Deploying MongoDB on Amazon EKS with Terraform, Helm & Ingress: A Story of Stateful Apps on Kubernetes

Have you ever wondered how stateful applications like databases fit into the world of Kubernetes? Or maybe you’ve been curious about what happens when a database pod is replicated, where does the data actually live?

I had these same questions. Stateless apps were easy for me to understand, spin up a pod, scale it up and down, and if one dies, Kubernetes simply replaces it. But with a database? Things get trickier. Data can’t just disappear when a pod restarts.

That curiosity led me into this project: deploying MongoDB on Amazon EKS. Not only MongoDB, but also Mongo Express, a web-based admin interface to interact with the database. And I wanted to automate it end-to-end using Terraform, Helm, and Kubernetes manifests.

Here’s how the journey unfolded:

The Challenge: Stateful vs Stateless Apps

Stateless apps (like an API or frontend) don’t care if pods are destroyed and recreated — the state is stored elsewhere (e.g., S3, DynamoDB).
Stateful apps (like MongoDB, PostgreSQL, MySQL) are different. They need persistent storage that survives pod restarts.

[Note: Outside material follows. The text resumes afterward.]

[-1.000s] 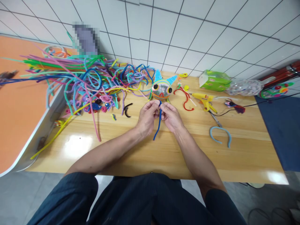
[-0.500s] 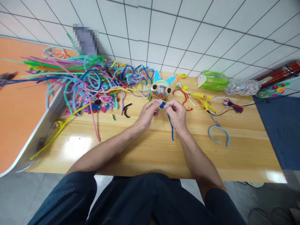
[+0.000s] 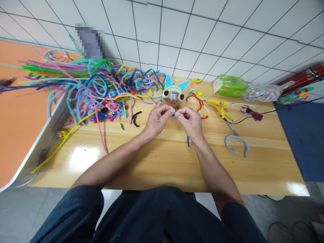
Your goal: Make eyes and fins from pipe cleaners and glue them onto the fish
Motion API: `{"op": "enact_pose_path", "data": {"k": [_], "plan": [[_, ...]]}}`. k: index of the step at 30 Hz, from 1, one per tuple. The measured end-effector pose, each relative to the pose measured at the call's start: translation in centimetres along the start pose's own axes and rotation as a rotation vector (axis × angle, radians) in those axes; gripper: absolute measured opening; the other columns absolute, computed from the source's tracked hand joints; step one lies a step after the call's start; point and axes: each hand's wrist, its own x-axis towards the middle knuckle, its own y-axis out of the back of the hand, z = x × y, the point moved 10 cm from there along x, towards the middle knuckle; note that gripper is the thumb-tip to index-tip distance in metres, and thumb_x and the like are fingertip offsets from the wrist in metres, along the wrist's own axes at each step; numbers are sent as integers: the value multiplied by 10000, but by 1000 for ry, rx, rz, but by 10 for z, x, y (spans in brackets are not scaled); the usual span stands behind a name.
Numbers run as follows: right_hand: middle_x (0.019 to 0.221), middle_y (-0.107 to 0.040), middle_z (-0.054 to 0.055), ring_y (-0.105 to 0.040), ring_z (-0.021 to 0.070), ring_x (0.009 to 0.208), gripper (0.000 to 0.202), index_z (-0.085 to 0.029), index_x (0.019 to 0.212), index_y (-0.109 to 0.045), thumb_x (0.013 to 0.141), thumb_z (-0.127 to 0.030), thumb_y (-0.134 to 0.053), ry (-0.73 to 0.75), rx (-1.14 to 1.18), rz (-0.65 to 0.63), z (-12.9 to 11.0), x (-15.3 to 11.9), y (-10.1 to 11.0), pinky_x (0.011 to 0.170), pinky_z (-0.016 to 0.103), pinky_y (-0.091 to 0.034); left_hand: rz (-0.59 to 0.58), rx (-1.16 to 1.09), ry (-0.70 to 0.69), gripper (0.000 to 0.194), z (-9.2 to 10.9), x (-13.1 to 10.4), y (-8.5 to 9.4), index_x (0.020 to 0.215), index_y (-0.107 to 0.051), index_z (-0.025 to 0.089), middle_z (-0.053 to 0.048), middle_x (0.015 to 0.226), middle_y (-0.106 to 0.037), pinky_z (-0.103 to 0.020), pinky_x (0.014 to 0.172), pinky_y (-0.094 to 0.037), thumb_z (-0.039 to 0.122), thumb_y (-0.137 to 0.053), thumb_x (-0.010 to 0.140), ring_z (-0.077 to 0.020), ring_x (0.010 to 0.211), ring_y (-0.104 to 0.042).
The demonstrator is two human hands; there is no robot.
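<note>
Between the fingertips of my left hand [image 3: 160,118] and my right hand [image 3: 189,120] is a blue pipe cleaner [image 3: 188,141]. Both hands pinch it, and its loose tail hangs down below my right palm. The part at my fingertips is mostly covered by them. Just beyond my hands stands a round craft figure [image 3: 173,96] with blue pointed ears, big black-centred eyes and a red mouth. Short black pipe cleaner pieces [image 3: 136,119] lie to the left of my left hand. Red pipe cleaner pieces [image 3: 198,104] lie past my right hand.
A large tangle of coloured pipe cleaners [image 3: 98,84] covers the back left. To the right are a yellow glue gun [image 3: 219,107] with its cord, scissors [image 3: 232,128], a bent light-blue pipe cleaner [image 3: 237,139] and a green packet [image 3: 230,86]. A tiled wall [image 3: 202,37] rises behind the table.
My fingertips have closed over the blue coiled part, which showed more before. The hanging blue tail has shifted slightly right and less of it shows.
</note>
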Motion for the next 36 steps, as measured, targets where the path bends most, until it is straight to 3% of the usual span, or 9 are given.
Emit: {"op": "enact_pose_path", "data": {"k": [6,10,17,20,25,32,34,36], "plan": [[678,-631,-22,-491,131,629,196,-223,808,-731,852,-414,-727,-70,58,39,13,-3,-7,616,298,-396,80,-170,212,231,-25,-9,-2,839,-798,198,-21,826,-722,-283,716,-450,419,-796,909,-149,765,-563],[668,-626,-21,-499,133,627,189,-221,788,-721,839,-403,-720,-78,67,50,14,-3,-8,620,300,-399,97,-247,276,257,-29,-13,-5,854,-781,199,-17,809,-726,-268,667,-443,451,-803,898,-141,741,-565],[637,-592,-32,-463,122,613,166,-220,708,-674,790,-356,-724,-113,-14,-110,14,4,-1,592,285,-358,-266,-59,133,177,-3,3,-20,851,-748,181,3,798,-710,-276,689,-429,344,-752,920,-126,705,-558],[665,-636,-20,-493,125,625,157,-209,730,-709,781,-358,-719,-125,-49,-192,15,5,-3,608,291,-368,-319,65,65,158,1,7,-18,823,-724,187,10,765,-693,-280,661,-398,281,-691,945,-128,674,-534],[677,-626,-27,-481,121,625,218,-207,778,-728,784,-425,-733,-163,31,-210,18,4,-6,623,298,-385,-231,95,60,202,-4,4,-16,794,-657,189,17,735,-644,-282,664,-396,261,-667,982,-128,679,-527],[639,-598,-32,-454,118,597,212,-218,743,-689,801,-421,-710,-168,39,-31,20,0,-9,604,303,-368,52,-109,159,235,-18,-12,-10,825,-651,201,14,767,-654,-276,694,-446,362,-716,983,-131,708,-524],[639,-608,-27,-473,125,605,187,-222,741,-687,813,-394,-692,-151,7,19,18,-1,-6,607,305,-371,45,-198,236,289,-25,-13,-13,818,-650,210,22,713,-599,-273,647,-414,442,-732,971,-131,668,-480],[632,-605,-28,-476,128,605,163,-227,734,-679,818,-366,-685,-132,-32,31,16,-1,-3,603,302,-368,-36,-246,289,345,-28,-10,-17,788,-649,213,34,650,-526,-278,607,-365,502,-725,961,-127,618,-423]]}}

This means when you run a database in Kubernetes, you need to think about:

How data is stored (Persistent Volumes)
How pods are managed (StatefulSets)
How storage integrates with your cloud provider (AWS EBS in my case)

My Approach

Here’s the stack I used to make this work:

Terraform – Provisioned the VPC, subnets, and Amazon EKS cluster.
AWS EBS CSI Driver – Enabled dynamic provisioning of EBS volumes for persistent storage.
Helm – Deployed MongoDB as a StatefulSet with customized values.
Mongo Express – A simple web-based UI to interact with MongoDB.
NGINX Ingress Controller – Exposed Mongo Express via an AWS Load Balancer.

Architecture Diagram

Here’s what the setup looks like:

Step 1: Provision Infrastructure with Terraform

Terraform took care of the networking and cluster setup. At a high level:

module "vpc" {
  source  = "terraform-aws-modules/vpc/aws"
  version = "5.1.2"
  # Public & private subnets defined here...
}

module "eks" {
  source  = "terraform-aws-modules/eks/aws"
  version = "20.24.2"
  cluster_name    = "mongo-eks-cluster"
  cluster_version = "1.30"
  # Managed node groups defined here...
}

Once applied, I had a working VPC + EKS cluster.

Step 2: Install AWS EBS CSI Driver

kubectl apply -k "github.com/kubernetes-sigs/aws-ebs-csi-driver/deploy/kubernetes/overlays/stable/ecr/?ref=release-1.22"
kubectl get pods -n kube-system -l app=ebs-csi-controller

This command pulls the stable release manifest and applies all necessary resources (controller, daemonset, RBAC, etc.) and verify installation.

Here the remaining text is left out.